» **EXERCISE DATA**
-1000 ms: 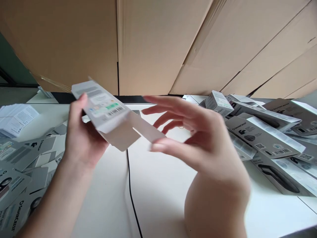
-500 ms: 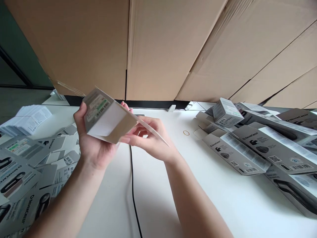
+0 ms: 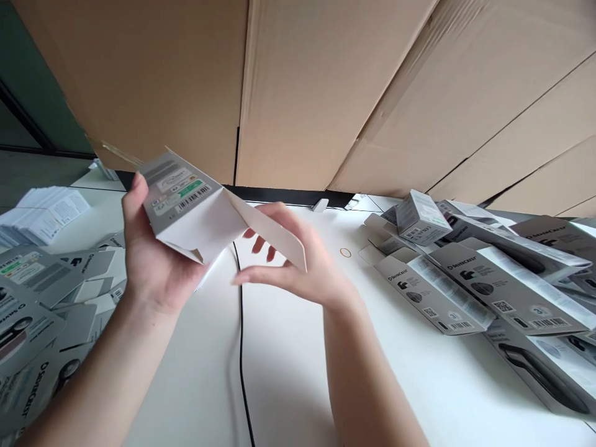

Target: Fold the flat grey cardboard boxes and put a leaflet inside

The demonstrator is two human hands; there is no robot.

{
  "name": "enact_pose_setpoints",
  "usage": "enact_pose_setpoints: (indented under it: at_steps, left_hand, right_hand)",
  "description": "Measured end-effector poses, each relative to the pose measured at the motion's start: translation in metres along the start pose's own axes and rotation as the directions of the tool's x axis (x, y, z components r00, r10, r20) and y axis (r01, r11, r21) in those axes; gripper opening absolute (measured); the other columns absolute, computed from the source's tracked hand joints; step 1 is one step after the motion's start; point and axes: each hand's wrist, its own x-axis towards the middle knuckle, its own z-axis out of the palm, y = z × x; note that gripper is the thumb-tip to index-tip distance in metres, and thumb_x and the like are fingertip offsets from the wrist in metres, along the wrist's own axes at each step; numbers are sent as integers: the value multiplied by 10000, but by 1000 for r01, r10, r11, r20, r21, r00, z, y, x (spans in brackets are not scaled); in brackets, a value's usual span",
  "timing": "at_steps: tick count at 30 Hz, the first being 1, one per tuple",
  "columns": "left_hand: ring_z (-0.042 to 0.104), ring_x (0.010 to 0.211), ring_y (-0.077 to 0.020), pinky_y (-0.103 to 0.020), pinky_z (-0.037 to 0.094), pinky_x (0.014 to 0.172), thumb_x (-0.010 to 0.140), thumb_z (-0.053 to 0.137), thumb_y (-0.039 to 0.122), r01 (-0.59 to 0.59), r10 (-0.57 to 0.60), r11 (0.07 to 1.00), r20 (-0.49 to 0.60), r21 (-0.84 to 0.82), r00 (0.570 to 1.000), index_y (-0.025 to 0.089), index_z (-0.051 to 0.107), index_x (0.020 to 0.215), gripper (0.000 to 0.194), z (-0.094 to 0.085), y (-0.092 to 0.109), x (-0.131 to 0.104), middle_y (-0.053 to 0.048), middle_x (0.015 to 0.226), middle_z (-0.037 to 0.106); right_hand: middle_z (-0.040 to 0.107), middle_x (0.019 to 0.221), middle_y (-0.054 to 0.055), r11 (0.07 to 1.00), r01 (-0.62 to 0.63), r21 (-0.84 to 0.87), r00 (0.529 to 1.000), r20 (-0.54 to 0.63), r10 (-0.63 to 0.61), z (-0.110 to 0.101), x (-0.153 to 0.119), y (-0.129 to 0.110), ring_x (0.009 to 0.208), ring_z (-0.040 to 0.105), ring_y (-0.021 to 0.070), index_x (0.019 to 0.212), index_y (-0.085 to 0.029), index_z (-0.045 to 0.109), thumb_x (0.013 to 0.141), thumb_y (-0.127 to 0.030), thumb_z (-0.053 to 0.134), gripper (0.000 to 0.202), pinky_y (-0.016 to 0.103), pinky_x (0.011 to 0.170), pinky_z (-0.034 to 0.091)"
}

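A grey and white carton [image 3: 179, 192] is tilted above the table, its near end open and a white flap sticking out to the right. My left hand [image 3: 156, 267] grips it from the left and below, thumb on the printed side. My right hand [image 3: 293, 261] is beside the flap, its thumb stretched out to the left and its fingers spread behind the flap, apart from the thumb. Whether those fingers touch the flap I cannot tell.
Flat grey cartons [image 3: 41, 335] cover the left side, with a banded stack of folded papers [image 3: 44, 214] behind. Several formed cartons [image 3: 507, 285] are piled at the right. A black cable [image 3: 242, 366] and a rubber band [image 3: 345, 252] lie on the white table [image 3: 284, 366].
The carton has moved left and turned, showing more of its label. My right thumb has come off the carton's edge, and the right hand has opened.
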Motion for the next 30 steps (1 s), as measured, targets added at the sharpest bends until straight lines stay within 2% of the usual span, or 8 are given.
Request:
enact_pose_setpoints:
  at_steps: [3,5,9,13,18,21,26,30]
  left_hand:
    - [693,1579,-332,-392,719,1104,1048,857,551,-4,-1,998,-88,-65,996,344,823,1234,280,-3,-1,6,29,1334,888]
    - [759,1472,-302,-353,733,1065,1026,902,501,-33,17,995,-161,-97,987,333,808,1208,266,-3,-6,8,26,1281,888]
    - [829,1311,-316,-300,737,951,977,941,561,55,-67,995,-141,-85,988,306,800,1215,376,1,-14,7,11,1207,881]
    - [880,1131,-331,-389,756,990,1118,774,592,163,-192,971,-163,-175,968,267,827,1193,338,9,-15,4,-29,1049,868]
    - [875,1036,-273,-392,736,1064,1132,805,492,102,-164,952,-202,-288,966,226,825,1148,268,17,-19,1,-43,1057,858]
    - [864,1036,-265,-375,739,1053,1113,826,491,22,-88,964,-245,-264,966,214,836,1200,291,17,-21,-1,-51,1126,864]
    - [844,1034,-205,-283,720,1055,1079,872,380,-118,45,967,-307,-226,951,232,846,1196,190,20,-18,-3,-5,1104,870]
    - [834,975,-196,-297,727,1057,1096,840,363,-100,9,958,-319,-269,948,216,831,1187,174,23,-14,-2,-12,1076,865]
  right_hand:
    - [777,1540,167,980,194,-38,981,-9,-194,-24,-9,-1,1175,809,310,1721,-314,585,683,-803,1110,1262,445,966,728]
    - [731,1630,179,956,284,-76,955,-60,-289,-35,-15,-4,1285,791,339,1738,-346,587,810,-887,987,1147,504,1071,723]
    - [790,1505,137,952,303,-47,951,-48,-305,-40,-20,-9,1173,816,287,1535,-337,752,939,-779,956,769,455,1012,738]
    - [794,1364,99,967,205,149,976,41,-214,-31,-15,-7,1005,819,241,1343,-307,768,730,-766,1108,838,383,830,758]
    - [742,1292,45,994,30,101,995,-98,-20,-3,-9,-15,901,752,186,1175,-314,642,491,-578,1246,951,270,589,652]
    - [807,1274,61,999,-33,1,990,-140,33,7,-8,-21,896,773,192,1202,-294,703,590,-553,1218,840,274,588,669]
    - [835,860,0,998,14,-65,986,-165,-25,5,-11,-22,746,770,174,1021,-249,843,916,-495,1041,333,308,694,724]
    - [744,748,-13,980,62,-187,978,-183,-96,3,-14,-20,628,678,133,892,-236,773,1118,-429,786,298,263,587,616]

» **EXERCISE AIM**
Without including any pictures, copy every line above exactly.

» **SOLUTION**
-1000 ms: 
-500 ms: 
+0 ms: 

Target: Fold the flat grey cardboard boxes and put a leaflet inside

The demonstrator is two human hands; there is no robot.

{
  "name": "enact_pose_setpoints",
  "usage": "enact_pose_setpoints: (indented under it: at_steps, left_hand, right_hand)",
  "description": "Measured end-effector poses, each relative to the pose measured at the motion's start: translation in metres along the start pose's own axes and rotation as the directions of the tool's x axis (x, y, z components r00, r10, r20) and y axis (r01, r11, r21) in those axes; gripper opening absolute (measured); the other columns absolute, computed from the source's tracked hand joints; step 1 is one step after the motion's start; point and axes: each hand's wrist, its own x-axis towards the middle knuckle, its own z-axis out of the palm, y = z × x; note that gripper is the thumb-tip to index-tip distance in metres, and thumb_x and the like are fingertip offsets from the wrist in metres, along the wrist's own axes at each step; numbers are sent as integers: the value multiplied by 10000, but by 1000 for r01, r10, r11, r20, r21, r00, z, y, x (spans in brackets are not scaled); in brackets, a value's usual span",
  "timing": "at_steps: tick count at 30 Hz, the first being 1, one per tuple",
  "columns": "left_hand: ring_z (-0.042 to 0.104), ring_x (0.010 to 0.211), ring_y (-0.077 to 0.020), pinky_y (-0.103 to 0.020), pinky_z (-0.037 to 0.094), pinky_x (0.014 to 0.172), thumb_x (-0.010 to 0.140), thumb_z (-0.053 to 0.137), thumb_y (-0.039 to 0.122), r01 (-0.59 to 0.59), r10 (-0.57 to 0.60), r11 (0.07 to 1.00), r20 (-0.49 to 0.60), r21 (-0.84 to 0.82), r00 (0.570 to 1.000), index_y (-0.025 to 0.089), index_z (-0.051 to 0.107), index_x (0.020 to 0.215), gripper (0.000 to 0.194), z (-0.094 to 0.085), y (-0.092 to 0.109), x (-0.131 to 0.104), middle_y (-0.053 to 0.048), middle_x (0.015 to 0.226), middle_z (-0.037 to 0.106); right_hand: middle_z (-0.040 to 0.107), middle_x (0.019 to 0.221), middle_y (-0.054 to 0.055), r11 (0.07 to 1.00), r01 (-0.62 to 0.63), r21 (-0.84 to 0.87), r00 (0.529 to 1.000), r20 (-0.54 to 0.63), r10 (-0.63 to 0.61), z (-0.110 to 0.101), x (-0.153 to 0.119), y (-0.129 to 0.110), ring_x (0.009 to 0.208), ring_z (-0.040 to 0.105), ring_y (-0.021 to 0.070), index_x (0.019 to 0.212), index_y (-0.085 to 0.029), index_z (-0.045 to 0.109), thumb_x (0.013 to 0.141), thumb_y (-0.127 to 0.030), thumb_z (-0.053 to 0.134), gripper (0.000 to 0.202), pinky_y (-0.016 to 0.103), pinky_x (0.011 to 0.170), pinky_z (-0.034 to 0.091)"
}

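A grey and white carton [image 3: 179, 192] is tilted above the table, its near end open and a white flap sticking out to the right. My left hand [image 3: 156, 267] grips it from the left and below, thumb on the printed side. My right hand [image 3: 293, 261] is beside the flap, its thumb stretched out to the left and its fingers spread behind the flap, apart from the thumb. Whether those fingers touch the flap I cannot tell.
Flat grey cartons [image 3: 41, 335] cover the left side, with a banded stack of folded papers [image 3: 44, 214] behind. Several formed cartons [image 3: 507, 285] are piled at the right. A black cable [image 3: 242, 366] and a rubber band [image 3: 345, 252] lie on the white table [image 3: 284, 366].
The carton has moved left and turned, showing more of its label. My right thumb has come off the carton's edge, and the right hand has opened.
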Motion for the next 30 steps (1 s), as measured, targets added at the sharpest bends until straight lines stay within 2% of the usual span, or 8 are given.
Request:
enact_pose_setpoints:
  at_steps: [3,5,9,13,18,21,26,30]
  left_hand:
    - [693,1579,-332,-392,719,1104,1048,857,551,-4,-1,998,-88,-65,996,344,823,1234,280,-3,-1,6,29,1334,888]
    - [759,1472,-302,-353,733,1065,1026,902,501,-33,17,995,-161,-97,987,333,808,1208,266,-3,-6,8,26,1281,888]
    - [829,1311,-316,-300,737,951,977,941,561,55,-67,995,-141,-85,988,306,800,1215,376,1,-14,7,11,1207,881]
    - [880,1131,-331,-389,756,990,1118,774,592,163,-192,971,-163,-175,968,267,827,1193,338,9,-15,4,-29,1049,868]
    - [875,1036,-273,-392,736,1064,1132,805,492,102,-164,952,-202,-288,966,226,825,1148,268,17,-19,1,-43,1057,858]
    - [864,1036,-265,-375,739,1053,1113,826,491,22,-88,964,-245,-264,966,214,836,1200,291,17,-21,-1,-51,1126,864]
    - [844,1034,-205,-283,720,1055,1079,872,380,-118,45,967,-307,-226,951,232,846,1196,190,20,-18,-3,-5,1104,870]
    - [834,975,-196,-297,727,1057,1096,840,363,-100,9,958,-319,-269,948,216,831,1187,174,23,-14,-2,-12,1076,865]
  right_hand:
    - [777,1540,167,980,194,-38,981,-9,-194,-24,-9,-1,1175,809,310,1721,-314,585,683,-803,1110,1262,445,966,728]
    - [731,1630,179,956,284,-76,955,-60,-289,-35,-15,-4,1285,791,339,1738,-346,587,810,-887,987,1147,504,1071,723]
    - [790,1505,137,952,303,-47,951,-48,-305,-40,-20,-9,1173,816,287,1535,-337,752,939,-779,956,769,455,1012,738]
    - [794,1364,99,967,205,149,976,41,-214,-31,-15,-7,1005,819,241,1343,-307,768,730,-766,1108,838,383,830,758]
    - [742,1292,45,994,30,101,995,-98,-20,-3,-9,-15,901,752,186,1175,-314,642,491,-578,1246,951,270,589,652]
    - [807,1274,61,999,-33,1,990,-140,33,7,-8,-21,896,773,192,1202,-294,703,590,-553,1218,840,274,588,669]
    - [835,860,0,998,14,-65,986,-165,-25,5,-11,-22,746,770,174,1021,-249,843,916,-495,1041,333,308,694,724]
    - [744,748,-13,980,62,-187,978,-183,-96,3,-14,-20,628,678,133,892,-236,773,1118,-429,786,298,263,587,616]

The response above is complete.